__Brief__
Return the listing below word for word.

▼▼▼

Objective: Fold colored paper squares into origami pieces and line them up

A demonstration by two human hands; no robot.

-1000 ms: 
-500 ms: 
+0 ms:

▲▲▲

__Solution__
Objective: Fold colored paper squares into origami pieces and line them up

A demonstration by two human hands; no robot.

-1000 ms: 
-500 ms: 
+0 ms:

The exercise calls for nothing more than this answer.